A fala ocorreu enquanto era discutido o aumento dos casos de feminicídio no país. Segundo dados do Ministério da Justiça e Segurança Pública, o Brasil registrou mais de 1,4 mil casos em 2025, número superior ao do ano anterior.
“Eu, como primeira-dama, não tenho segurança em nenhum lugar que eu estou. Eu já fui assediada neste período duas vezes. Eu sendo primeira-dama, estando nos lugares que acho que me são seguros e, mesmo assim, fui assediada”, afirmou.

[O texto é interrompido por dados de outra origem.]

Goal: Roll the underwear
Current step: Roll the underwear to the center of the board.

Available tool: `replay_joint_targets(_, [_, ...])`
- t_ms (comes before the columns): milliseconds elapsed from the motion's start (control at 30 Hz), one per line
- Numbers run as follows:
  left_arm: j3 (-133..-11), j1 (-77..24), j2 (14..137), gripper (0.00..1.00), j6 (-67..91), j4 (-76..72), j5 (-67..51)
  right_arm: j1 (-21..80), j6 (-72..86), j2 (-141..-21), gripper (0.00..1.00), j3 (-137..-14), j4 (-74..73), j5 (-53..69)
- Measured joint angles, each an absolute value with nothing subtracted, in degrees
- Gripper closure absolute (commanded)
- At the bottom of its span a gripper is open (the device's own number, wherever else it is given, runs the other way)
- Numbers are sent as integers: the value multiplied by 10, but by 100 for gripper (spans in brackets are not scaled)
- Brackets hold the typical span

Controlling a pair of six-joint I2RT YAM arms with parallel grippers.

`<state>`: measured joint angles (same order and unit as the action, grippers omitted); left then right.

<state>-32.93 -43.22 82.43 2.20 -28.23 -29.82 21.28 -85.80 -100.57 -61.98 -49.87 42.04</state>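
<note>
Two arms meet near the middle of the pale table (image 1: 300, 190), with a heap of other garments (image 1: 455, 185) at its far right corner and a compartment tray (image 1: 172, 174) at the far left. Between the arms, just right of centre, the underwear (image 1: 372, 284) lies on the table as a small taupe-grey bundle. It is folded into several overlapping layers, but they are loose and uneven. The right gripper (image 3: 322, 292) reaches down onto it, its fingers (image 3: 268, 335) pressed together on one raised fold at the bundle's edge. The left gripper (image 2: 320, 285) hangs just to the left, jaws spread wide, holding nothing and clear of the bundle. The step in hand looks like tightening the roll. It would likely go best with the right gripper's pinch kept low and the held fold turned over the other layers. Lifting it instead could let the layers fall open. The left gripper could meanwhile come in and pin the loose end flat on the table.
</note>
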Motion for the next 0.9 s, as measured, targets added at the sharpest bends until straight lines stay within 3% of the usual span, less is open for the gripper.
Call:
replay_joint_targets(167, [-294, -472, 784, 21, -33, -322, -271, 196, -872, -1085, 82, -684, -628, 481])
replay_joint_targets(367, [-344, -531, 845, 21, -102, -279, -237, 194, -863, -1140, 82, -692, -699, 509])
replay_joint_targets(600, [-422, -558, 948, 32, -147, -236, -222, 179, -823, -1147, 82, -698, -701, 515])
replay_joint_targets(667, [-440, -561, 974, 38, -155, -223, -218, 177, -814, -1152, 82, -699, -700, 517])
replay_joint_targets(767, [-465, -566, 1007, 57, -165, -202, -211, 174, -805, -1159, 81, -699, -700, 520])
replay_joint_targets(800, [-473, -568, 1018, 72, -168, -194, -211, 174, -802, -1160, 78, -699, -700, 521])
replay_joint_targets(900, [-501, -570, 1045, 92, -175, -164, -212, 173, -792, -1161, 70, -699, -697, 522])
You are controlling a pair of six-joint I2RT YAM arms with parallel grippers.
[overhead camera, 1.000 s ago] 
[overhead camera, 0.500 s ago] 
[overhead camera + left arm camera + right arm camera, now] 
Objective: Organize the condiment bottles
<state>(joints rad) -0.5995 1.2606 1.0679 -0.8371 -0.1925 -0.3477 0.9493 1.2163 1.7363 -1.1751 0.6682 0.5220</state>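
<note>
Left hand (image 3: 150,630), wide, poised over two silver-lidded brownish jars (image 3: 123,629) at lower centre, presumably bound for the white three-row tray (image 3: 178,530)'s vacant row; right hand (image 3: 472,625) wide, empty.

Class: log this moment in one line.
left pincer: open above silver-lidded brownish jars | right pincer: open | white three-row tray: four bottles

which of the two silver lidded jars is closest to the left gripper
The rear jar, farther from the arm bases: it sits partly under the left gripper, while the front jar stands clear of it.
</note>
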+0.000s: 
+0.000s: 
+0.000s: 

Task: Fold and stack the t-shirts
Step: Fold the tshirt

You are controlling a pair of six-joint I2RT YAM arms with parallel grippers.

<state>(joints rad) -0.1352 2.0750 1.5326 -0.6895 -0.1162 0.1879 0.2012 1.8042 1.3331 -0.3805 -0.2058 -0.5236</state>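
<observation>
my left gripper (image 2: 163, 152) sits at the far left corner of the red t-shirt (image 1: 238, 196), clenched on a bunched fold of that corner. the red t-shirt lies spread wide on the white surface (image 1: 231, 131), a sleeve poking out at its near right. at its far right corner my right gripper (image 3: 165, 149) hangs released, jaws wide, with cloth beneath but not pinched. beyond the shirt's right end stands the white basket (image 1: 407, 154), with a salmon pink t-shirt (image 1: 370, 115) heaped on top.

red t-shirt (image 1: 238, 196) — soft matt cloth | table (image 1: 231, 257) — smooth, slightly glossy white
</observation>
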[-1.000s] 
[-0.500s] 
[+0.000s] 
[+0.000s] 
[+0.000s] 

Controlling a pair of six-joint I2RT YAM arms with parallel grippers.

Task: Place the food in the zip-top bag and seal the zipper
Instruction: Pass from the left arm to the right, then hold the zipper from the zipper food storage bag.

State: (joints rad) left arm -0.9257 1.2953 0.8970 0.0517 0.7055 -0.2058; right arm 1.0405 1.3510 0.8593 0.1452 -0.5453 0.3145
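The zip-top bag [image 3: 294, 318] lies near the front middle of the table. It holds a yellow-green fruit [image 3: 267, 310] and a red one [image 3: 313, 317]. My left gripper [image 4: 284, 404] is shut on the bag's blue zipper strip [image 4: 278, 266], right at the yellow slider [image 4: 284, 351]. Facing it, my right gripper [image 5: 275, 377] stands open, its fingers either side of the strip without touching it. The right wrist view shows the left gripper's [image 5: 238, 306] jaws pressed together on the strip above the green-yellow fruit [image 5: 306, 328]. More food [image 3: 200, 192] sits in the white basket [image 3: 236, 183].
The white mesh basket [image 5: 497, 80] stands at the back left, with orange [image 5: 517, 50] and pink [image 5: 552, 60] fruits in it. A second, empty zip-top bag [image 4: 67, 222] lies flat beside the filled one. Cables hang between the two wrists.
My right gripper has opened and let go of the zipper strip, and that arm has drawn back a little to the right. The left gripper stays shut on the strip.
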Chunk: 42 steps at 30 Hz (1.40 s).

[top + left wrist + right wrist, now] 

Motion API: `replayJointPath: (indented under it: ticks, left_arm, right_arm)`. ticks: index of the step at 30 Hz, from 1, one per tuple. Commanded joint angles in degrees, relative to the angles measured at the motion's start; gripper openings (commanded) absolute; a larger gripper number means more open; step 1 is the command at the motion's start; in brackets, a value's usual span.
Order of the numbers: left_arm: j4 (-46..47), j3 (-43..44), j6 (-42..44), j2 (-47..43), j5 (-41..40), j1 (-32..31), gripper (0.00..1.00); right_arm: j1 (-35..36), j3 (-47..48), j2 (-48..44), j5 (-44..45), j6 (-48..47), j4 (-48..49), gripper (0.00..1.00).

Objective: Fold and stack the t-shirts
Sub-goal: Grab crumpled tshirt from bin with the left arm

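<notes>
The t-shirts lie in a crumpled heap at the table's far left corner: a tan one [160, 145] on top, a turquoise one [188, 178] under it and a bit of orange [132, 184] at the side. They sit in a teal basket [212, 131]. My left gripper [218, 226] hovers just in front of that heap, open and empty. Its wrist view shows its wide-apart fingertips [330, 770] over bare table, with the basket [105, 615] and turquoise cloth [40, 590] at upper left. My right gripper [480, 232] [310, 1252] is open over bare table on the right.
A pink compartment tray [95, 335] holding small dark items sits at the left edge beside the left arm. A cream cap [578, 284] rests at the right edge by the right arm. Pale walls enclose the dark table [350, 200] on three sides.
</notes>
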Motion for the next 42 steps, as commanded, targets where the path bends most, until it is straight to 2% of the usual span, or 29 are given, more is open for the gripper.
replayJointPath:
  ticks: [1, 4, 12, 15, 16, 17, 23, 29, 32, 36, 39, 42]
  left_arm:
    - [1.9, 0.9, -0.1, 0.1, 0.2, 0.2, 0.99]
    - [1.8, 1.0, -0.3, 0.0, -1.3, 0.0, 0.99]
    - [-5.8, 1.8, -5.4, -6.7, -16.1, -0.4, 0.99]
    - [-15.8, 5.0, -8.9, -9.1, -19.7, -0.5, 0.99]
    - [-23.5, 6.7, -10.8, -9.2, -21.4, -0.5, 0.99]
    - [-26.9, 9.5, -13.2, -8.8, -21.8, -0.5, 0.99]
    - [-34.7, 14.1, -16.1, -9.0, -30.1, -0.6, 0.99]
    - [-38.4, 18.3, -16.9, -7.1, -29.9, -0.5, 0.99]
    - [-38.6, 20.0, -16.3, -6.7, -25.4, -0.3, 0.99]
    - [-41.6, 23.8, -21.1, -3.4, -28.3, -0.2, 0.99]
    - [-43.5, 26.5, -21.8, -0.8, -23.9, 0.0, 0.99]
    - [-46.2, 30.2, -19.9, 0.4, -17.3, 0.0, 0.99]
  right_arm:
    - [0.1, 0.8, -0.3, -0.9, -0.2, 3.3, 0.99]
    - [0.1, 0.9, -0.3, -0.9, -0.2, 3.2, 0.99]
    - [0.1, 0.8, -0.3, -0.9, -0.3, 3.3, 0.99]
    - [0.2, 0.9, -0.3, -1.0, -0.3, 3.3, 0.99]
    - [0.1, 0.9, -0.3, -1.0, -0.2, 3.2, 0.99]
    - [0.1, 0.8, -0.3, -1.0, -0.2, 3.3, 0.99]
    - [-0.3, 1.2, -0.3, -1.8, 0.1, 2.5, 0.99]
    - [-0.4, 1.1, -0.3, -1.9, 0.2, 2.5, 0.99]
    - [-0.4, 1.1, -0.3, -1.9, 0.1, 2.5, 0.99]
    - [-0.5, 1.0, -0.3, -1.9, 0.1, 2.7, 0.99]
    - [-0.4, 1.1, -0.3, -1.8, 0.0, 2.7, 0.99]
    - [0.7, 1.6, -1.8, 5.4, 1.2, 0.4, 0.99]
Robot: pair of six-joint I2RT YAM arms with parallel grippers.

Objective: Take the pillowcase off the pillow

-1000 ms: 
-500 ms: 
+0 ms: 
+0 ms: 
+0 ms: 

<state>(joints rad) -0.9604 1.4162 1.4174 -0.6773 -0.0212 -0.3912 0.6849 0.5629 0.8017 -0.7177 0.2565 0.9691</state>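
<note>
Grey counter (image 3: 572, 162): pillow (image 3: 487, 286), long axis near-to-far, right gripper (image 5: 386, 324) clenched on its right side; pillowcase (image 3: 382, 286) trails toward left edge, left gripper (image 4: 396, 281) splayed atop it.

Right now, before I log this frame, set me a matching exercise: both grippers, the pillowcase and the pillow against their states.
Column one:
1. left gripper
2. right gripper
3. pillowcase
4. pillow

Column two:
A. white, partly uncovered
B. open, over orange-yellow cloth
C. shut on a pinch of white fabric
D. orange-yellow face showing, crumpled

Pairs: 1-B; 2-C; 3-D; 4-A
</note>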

Comparação com outras lideranças
Durante a entrevista, Janja comparou sua situação à de mulheres que enfrentam violência diariamente e citou o caso da presidente do México, Claudia Sheinbaum, que também relatou episódio de assédio em 2025 enquanto caminhava e cumprimentava apoiadores.
“Se eu, enquanto primeira-dama, que tenho toda uma equipe em torno, um olhar, câmeras, cuidados, sou assediada, imagina uma mulher no ponto de ônibus 10 horas da noite. A gente não tem segurança em nenhum lugar”, disse.
Pacto nacional contra o feminicídio
Em fevereiro, foi apresentado o “Pacto Nacional Brasil de Enfrentamento ao Feminicídio”, assinado pelos Três Poderes — Executivo, Legislativo e Judiciário — com o objetivo de fortalecer políticas de combate à violência contra mulheres e meninas.
Até o momento, não foram detalhadas as medidas práticas que serão adotadas no âmbito do pacto.
Em 2024, o Brasil registrou 1.464 feminicídios. Em 2025, o número ultrapassou essa marca, reforçando a preocupação com o avanço da violência de gênero no país.